Today we’re reposting Rob Merritt’s Top Five. Be sure to check back Monday, July 30 for the first brand new Top Five!
Today’s TOP FIVE comes from Rob Merritt, who should be familiar to both Iowa City and Cedar Rapids audiences. He wrote the play The Summerland Project for one of TCR’s Underground Play Festivals, and it became a bit of a sensation, garnering a mainstage production and is now being turned into a movie. If you want to know what all the fuss is about, you can check out a current production at the Olathe Civic Theatre Association in Kansas. It runs through June 21. But for now, let’s check out Rob’s TOP FIVE. (Spoiler alert – The Summerland Project made the list…)
5) The Diary of Anne Frank by by Frances Goodrich and Albert Hackett. Cedar Rapids Jefferson High School, 1993-94.
The first “serious drama” I ever did, this show remains special more than two decades later — mainly for the lifelong impact that high school theatre can have on a student. I played Mr. Dussel, the dentist who hides with other Jews in the “secret annexe” during the Holocaust. Our December 1993 production was selected for performance at the International Thespian Festival the following summer — an incredible honor for our ten-member cast.
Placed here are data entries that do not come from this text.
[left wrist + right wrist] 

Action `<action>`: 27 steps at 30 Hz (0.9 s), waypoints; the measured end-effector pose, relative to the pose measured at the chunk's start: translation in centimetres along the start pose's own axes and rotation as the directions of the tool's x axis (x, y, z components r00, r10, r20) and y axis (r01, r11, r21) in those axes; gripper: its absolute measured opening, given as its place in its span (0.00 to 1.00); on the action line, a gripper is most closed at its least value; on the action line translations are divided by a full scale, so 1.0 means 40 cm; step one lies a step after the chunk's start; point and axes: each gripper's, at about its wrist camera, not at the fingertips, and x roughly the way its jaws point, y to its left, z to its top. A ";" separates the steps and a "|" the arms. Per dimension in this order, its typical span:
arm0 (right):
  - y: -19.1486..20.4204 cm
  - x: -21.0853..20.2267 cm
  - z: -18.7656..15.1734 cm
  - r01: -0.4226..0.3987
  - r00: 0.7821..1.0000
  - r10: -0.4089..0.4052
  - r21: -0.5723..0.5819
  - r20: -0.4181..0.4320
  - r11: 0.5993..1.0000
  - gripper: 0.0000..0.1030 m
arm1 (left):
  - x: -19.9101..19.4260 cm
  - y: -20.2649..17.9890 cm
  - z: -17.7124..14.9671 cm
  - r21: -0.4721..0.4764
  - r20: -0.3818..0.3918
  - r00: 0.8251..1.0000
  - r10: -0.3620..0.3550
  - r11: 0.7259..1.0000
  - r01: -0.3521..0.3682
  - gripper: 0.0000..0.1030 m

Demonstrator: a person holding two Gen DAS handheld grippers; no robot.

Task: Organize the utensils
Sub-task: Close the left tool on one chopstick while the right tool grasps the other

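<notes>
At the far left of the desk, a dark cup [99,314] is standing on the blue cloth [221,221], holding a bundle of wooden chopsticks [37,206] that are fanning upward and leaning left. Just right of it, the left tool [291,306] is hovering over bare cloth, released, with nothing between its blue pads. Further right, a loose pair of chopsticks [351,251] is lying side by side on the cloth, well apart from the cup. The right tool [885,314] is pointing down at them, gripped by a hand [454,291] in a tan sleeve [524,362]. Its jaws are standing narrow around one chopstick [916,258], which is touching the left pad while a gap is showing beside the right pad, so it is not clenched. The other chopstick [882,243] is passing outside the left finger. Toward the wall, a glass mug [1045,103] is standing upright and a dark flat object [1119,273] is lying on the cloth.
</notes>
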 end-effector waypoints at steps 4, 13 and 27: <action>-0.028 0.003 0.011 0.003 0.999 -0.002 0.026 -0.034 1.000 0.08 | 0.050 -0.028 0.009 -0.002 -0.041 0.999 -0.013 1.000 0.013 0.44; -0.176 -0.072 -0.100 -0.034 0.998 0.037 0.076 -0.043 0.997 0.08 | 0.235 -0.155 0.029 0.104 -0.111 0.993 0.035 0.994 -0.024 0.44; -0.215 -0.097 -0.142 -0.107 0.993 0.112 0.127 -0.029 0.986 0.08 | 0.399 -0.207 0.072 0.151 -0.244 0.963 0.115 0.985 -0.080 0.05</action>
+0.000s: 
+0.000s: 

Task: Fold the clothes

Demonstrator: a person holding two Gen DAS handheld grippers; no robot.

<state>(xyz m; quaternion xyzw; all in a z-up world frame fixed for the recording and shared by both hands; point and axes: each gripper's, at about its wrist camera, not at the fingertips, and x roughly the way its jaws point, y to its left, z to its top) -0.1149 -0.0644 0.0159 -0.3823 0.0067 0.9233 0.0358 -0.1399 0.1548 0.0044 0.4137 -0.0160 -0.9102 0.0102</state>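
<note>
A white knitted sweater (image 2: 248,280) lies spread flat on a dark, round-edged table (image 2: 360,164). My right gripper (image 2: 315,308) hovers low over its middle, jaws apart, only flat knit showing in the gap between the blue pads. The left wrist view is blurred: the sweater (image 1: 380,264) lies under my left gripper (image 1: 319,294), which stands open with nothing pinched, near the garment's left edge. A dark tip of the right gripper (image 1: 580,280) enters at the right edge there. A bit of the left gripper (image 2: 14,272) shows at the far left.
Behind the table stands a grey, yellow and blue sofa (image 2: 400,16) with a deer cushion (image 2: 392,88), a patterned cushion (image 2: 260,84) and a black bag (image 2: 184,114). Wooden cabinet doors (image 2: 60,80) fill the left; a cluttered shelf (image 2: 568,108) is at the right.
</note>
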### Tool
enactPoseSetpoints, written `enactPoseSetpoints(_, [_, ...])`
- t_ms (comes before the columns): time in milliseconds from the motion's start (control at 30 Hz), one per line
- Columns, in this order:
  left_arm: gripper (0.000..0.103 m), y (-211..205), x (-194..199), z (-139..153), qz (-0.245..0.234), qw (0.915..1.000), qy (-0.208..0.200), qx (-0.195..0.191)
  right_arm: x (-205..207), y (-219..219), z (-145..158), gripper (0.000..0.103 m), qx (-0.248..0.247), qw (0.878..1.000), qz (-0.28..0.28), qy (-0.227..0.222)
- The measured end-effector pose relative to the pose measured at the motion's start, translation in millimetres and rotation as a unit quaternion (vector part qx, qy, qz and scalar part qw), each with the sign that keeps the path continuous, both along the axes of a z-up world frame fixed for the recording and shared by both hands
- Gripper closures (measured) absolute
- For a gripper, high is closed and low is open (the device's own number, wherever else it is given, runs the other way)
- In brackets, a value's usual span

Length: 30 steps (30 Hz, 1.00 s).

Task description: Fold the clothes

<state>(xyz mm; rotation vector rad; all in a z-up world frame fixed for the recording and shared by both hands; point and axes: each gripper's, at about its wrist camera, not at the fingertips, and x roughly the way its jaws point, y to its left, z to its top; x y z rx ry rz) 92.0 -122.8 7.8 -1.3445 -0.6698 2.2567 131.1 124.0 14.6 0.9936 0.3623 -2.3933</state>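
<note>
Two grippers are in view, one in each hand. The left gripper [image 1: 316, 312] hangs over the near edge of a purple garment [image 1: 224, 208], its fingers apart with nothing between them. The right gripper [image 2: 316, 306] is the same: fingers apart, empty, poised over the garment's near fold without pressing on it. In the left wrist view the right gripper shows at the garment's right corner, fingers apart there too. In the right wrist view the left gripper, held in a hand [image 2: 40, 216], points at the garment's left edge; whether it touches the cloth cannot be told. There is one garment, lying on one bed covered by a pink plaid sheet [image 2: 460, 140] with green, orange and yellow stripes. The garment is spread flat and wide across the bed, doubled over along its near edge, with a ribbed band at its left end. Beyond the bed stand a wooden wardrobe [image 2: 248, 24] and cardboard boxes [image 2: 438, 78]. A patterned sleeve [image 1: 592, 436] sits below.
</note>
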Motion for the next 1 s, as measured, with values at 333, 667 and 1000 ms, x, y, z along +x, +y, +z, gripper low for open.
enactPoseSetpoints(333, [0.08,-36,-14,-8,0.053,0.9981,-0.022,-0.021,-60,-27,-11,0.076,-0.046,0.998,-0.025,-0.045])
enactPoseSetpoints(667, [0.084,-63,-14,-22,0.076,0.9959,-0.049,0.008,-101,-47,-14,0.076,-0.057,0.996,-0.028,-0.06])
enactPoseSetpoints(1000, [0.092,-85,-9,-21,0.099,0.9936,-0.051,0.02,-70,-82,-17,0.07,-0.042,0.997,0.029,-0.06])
Michael Peitz was the director of The Diary of Anne Frank. He’s gone on to be a big deal with the Educational Theatre Association, and for good reason. At Jefferson High School, he and Mr. Robert Geuder were more than just directors. They were teachers. They were mentors. They were the coaches of a lovable, dysfunctional family called theatre kids, and nothing that I’ve gone on to do on the stage since would have happened if it hadn’t been for their encouragement. They kept us in line when we started goofing off, and they showed all of us that we could create something pretty special if we focused. That’s a lesson I’ve tried to hold on to in the decades since.
4) The Wedding Singer by Chad Beguelin and Tim Herlihy, music by Matthew Sklar, lyrics by Chad Beguelin. Theatre Cedar Rapids, 2012.
A musical based on the 1998 film starring Adam Sandler and Drew Barrymore, The Wedding Singer is not a show that’s going to win a Pulitzer or change the world. However, it’s one of the most fun, goofy and exhilarating onstage experiences I’ve ever had. I played Robbie Hart, whose life is turned upside down when he’s left at the altar by his own fiancee, Linda. Robbie proceeds to go on a furious anti-love bender, hurling f-bombs onstage and playing songs about pleading for the sweet embrace of death, before falling for the already-engaged Julia and realizing what love truly is.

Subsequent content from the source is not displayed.